Davis v Johnson  AC 264 (Required)
Davis v Johnson  1 All ER 1132
A young unmarried mother applied for an injunction ordering her violent partner to leave their flat. The tenancy of the flat was in their joint names. Earlier cases in the Court of Appeal had held that an injunction could not be granted where the partner had a right in the property (in this case a tenancy). The Court of Appeal refused to follow its earlier decisions. On appeal to the House of Lords, it was held that the earlier cases had been wrongly decided, but the House of Lords reminded the Court of Appeal that they were bound to follow its own previous decisions, subject to the exceptions in Young’s case. Key Law
The Court of Appeal is bound to follow its own previous decisions, subject to the exceptions in Young’s case. Key Judgment: Court of Appeal, Lord Denning
‘While this court should regard itself as normally bound by a previous decision of the court, nevertheless it should be at liberty to depart from it if it is convinced that the previous decision was wrong.

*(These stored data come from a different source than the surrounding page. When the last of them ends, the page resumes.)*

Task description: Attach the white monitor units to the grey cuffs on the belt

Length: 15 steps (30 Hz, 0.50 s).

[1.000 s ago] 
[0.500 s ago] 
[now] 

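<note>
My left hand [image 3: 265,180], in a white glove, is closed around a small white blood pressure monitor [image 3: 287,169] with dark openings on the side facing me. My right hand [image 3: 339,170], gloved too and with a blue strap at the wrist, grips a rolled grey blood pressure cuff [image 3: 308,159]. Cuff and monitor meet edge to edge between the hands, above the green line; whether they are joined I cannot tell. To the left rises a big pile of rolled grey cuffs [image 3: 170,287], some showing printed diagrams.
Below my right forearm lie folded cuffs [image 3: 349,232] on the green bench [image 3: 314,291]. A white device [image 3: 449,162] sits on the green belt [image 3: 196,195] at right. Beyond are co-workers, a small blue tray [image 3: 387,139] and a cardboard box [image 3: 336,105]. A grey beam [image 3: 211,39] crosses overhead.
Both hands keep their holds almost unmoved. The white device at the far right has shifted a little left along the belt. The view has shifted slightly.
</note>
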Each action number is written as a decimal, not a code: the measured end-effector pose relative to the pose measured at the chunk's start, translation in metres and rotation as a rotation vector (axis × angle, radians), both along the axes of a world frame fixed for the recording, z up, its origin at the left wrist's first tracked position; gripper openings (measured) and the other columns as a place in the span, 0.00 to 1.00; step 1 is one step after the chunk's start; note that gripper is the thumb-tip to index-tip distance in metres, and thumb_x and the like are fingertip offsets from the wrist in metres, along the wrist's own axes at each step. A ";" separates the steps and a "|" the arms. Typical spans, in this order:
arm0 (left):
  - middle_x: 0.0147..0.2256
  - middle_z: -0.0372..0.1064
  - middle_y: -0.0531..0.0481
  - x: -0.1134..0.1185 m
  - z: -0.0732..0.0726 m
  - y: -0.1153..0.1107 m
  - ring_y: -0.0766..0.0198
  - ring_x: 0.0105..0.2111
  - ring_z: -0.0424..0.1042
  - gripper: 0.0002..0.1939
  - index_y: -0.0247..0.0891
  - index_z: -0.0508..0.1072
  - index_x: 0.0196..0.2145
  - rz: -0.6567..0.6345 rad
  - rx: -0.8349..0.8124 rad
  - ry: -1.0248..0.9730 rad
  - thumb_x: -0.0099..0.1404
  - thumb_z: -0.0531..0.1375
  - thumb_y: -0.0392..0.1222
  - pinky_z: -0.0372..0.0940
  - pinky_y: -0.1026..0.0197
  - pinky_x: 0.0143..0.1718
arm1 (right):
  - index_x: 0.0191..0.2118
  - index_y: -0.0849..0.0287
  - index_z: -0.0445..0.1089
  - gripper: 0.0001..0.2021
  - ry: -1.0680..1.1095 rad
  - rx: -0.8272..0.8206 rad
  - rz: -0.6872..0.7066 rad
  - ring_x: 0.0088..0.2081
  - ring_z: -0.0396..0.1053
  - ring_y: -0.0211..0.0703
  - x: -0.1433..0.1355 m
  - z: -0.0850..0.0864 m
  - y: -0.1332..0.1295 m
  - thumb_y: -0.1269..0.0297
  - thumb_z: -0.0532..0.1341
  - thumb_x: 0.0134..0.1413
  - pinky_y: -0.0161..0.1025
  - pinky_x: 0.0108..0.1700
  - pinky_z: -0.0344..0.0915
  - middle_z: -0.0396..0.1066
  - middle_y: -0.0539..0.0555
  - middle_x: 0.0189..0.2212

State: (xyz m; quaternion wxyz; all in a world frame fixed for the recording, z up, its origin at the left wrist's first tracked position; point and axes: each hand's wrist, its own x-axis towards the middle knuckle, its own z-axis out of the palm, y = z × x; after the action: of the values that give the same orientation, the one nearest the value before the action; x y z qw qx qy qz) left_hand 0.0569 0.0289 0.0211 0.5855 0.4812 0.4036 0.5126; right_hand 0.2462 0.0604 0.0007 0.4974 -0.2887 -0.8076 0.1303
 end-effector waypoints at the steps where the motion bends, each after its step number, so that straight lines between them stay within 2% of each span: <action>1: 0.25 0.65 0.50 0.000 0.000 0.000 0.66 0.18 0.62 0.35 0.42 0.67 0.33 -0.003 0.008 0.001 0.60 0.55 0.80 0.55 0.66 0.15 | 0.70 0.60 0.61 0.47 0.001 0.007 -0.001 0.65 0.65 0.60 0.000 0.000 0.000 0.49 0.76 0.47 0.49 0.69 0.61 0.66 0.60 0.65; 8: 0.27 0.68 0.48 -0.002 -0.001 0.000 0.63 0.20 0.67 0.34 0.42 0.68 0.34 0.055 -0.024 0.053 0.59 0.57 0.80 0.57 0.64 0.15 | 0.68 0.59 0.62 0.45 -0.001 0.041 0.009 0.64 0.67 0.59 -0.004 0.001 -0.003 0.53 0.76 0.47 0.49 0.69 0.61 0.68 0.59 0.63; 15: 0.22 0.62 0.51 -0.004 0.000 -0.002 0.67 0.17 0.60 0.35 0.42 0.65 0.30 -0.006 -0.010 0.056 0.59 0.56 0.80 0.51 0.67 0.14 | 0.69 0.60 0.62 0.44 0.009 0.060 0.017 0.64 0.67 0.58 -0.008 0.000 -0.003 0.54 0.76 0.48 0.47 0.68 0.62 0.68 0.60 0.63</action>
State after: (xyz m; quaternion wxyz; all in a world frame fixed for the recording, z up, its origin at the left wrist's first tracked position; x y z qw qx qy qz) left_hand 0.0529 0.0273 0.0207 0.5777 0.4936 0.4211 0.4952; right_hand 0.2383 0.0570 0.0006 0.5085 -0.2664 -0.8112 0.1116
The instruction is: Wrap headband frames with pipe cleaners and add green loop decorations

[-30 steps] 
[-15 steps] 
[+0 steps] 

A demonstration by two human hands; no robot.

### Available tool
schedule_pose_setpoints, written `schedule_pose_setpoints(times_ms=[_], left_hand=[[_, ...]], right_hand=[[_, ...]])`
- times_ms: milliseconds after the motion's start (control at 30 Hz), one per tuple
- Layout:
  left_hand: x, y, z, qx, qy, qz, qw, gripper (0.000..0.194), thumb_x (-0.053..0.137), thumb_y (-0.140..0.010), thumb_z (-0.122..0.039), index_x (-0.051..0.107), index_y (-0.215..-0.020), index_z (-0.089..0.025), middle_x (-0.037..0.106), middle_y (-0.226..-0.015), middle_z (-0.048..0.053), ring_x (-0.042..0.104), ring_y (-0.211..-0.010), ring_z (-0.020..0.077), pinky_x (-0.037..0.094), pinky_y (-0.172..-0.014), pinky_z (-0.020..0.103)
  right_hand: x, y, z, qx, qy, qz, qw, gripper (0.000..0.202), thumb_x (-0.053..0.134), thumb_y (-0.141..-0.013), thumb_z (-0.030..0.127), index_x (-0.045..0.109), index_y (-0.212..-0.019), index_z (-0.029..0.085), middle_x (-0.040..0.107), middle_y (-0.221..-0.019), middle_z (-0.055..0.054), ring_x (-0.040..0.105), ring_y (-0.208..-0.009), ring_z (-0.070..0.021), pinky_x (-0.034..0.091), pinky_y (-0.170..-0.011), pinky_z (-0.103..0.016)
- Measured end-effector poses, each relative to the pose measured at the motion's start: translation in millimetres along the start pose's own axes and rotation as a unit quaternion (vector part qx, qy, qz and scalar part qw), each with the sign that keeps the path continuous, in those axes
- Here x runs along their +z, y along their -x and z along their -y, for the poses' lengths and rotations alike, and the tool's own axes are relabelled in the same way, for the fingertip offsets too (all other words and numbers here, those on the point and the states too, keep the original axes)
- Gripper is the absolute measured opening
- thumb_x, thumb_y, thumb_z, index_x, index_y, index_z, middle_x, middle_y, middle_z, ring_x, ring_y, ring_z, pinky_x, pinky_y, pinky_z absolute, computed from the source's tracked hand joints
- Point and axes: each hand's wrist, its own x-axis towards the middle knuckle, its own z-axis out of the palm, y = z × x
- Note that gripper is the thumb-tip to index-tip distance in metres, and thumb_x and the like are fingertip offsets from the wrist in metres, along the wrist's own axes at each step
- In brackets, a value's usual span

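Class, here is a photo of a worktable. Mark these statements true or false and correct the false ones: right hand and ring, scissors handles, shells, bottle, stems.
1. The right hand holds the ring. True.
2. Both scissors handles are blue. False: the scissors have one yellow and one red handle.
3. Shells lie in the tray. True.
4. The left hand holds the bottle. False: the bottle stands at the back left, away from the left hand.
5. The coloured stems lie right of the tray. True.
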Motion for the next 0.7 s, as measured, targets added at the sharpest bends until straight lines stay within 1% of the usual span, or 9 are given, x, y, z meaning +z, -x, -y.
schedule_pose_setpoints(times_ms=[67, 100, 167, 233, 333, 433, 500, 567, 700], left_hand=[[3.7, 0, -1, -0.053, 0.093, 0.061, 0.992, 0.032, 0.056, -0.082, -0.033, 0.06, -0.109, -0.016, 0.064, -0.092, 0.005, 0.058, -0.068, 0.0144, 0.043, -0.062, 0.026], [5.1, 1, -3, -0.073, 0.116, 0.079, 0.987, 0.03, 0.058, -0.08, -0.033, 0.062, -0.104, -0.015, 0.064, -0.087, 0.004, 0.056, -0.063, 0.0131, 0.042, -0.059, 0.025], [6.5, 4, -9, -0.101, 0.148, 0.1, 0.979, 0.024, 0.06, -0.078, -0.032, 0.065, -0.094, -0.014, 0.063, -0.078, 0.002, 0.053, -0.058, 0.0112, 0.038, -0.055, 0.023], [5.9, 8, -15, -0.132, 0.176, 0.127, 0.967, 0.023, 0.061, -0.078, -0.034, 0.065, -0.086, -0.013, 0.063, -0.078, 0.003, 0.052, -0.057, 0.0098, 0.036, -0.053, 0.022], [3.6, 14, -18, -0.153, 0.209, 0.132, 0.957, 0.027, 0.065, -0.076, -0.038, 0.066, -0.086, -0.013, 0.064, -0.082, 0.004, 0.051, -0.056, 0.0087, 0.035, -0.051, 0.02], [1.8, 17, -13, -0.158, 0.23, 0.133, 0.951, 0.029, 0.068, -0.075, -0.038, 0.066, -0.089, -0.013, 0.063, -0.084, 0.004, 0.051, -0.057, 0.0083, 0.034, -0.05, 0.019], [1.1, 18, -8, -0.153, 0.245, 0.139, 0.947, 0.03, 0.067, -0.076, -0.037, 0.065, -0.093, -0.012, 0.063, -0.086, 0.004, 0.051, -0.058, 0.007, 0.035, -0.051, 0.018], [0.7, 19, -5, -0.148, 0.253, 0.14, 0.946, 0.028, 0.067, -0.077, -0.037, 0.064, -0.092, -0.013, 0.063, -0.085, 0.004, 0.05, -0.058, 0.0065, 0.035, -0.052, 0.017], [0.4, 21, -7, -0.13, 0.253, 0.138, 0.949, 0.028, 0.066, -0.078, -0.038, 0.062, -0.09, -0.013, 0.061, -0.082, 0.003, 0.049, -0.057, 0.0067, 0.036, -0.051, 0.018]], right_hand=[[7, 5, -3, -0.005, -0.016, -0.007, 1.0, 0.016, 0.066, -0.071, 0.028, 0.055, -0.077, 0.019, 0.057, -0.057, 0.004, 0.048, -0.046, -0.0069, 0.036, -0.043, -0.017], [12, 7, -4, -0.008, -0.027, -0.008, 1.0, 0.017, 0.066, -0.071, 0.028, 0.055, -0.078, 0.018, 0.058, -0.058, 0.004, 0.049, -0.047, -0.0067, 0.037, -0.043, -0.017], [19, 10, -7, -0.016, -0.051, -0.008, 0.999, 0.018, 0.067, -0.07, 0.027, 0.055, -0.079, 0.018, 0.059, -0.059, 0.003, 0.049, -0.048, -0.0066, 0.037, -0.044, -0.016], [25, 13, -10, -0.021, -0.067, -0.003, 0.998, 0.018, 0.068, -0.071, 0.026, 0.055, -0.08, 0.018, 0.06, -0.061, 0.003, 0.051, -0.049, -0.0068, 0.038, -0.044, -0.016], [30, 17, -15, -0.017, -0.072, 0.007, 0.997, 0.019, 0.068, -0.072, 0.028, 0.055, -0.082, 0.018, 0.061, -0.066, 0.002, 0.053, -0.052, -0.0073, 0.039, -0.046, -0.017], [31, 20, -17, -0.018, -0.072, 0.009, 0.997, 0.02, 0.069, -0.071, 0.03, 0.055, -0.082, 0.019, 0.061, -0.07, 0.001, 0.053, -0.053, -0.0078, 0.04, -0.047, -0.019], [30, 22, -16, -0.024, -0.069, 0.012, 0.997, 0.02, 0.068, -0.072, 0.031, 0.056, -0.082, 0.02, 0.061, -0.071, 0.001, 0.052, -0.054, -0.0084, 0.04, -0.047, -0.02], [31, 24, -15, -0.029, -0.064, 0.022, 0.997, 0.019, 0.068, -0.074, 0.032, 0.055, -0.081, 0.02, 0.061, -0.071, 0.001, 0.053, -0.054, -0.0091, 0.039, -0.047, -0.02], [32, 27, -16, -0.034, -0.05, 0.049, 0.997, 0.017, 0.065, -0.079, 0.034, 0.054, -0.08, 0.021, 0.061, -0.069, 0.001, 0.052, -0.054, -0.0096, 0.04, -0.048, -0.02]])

What is the argument to the contrary? It has been said that if an error has been made, this court has no option but to continue the error and leave it to be corrected by the House of Lords. The answer is this: the House of Lords may never have an opportunity to correct the error; and thus it may be perpetuated indefinitely, perhaps forever.’ Key Judgment: House of Lords, Lord Diplock
‘In an appellate court of last resort a balance must be struck between the need on the one hand for the legal certainty resulting from the binding effect of previous decisions and, on the other side, the avoidance of undue restriction on the proper development of the law. In the case of an intermediate appellate court, however, the second desideratum can be taken care of by appeal to a superior appellate court, if reasonable means of access to it are available; while the risk to the first desideratum, legal certainty, if the court is not bound by its own previous decisions grows ever greater. So the balance does not lie in the same place as a court of last resort.’ Key Comment
The judgments in this case demonstrate the arguments for and against...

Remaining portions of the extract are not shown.